Se una materia prima è reperibile entro pochi chilometri dall’azienda
con un livello qualitativo che ci soddisfa, preferiamo acquistarla qui.
Cerchiamo inoltre di stringere rapporti di collaborazione con gli agricoltori più coscienziosi della zona. La cosa che preferiamo in assoluto è produrre noi stessi le materie prime.
Ma se troviamo che un agricoltore lavora con un alto livello di rispetto
della Terra e dell’Uomo ed è in grado di produrre alti livelli
qualitativi, ci sentiamo di utilizzare i suoi prodotti, anche se vengono
da regioni più lontane.
Preferiamo la qualità al concetto astratto di “locale”, preferiamo
conoscere i fornitori, preferiamo sforzarci per la qualità, che
accettare passivamente delle etichette.
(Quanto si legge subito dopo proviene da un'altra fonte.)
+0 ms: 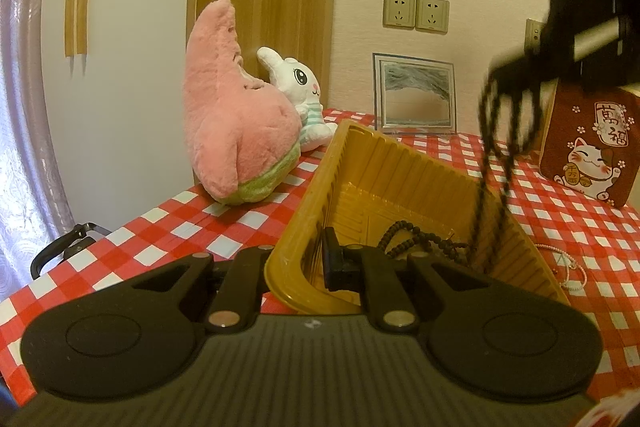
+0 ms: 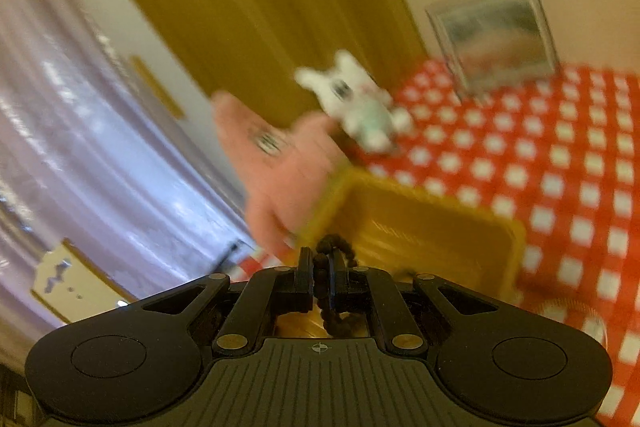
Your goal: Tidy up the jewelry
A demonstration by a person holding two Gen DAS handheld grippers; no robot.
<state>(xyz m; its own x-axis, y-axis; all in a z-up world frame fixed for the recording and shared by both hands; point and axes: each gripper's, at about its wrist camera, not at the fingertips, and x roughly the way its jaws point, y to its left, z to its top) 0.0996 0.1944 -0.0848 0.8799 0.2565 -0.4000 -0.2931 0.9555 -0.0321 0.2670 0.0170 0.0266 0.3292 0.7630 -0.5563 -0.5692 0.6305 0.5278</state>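
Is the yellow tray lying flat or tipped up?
Tipped up. The left claw pinches the yellow tray by its near rim, and its far end rises off the checkered tablecloth.

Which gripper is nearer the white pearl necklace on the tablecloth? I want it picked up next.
Right, probably. The right gripper dangles dark beads above the yellow tray, over the side where the pearl necklace lies. The left gripper clamps the tray's opposite wall.

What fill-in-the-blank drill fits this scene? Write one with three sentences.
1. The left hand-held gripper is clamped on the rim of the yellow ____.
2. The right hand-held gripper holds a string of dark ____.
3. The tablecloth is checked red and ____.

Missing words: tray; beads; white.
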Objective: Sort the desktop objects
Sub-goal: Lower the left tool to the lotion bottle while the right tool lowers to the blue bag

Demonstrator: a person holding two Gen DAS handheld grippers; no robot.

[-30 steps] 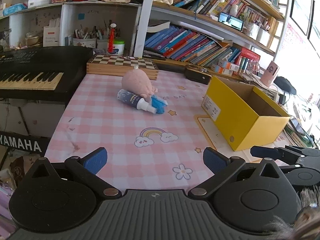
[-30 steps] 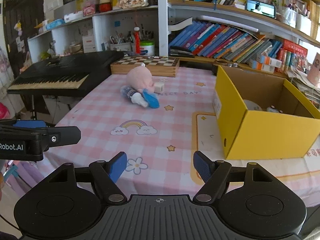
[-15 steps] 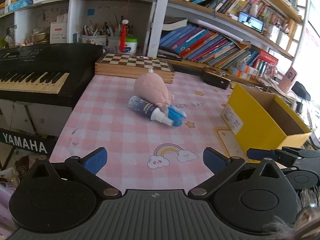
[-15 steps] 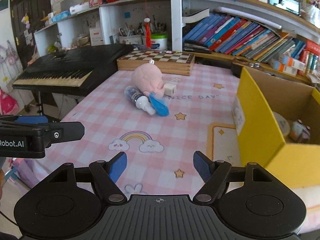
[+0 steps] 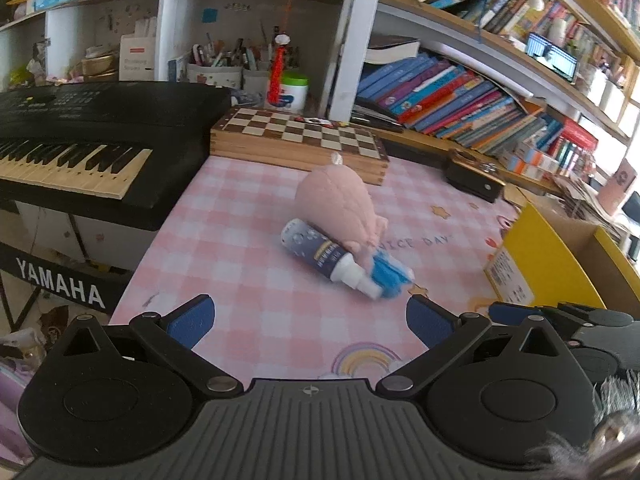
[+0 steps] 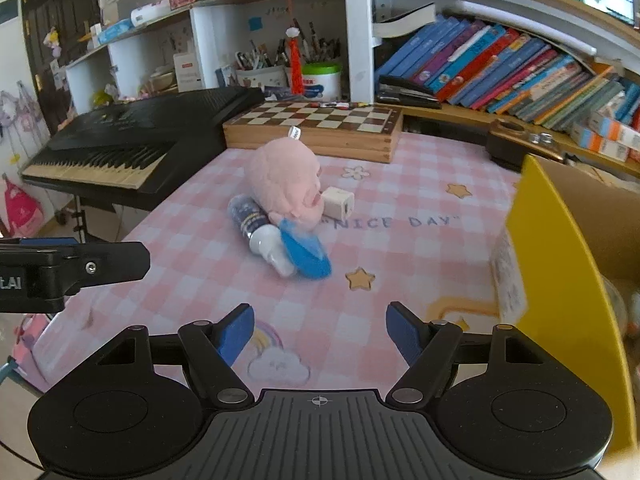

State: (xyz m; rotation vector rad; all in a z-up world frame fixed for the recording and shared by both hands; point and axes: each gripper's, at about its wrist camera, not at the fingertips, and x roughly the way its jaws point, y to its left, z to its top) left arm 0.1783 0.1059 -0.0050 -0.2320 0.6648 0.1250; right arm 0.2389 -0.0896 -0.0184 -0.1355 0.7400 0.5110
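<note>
Blue-padded and spread wide, the right gripper (image 6: 320,332) and left gripper (image 5: 310,320) are both hovering empty over the pink checked cloth (image 6: 400,256). Ahead of both, slightly left of the right gripper's centre line, the spray bottle (image 6: 256,228) is lying slantwise, nozzle toward the grippers, leaning against the pink plush (image 6: 286,180) with a blue cloth (image 6: 306,254) beside it. Off to the right, the yellow box (image 6: 560,256) is sitting open.

plush toy (image 6: 285,178): 1 | spray bottle (image 6: 256,227): 1 | white cube (image 6: 338,202): 1 | yellow box (image 6: 560,264): 1 (contents blurred)
</note>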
Preferiamo il piccolo al grande
produttore e… siamo realistici. Il compromesso a volte è fare più
strada, piuttosto che abbassare il livello qualitativo. Il nostro
“locale” è un “locale relativo” che ci fa usare sale integrale di
Sicilia, piselli toscani e legumi del Molise, ad esempio, ma anche
verdure nostre, cereali coltivati in Tuscia, nocciole coltivate a pochi
chilometri dalla CibOfficina, cipolle dei nostri vicini, e così via.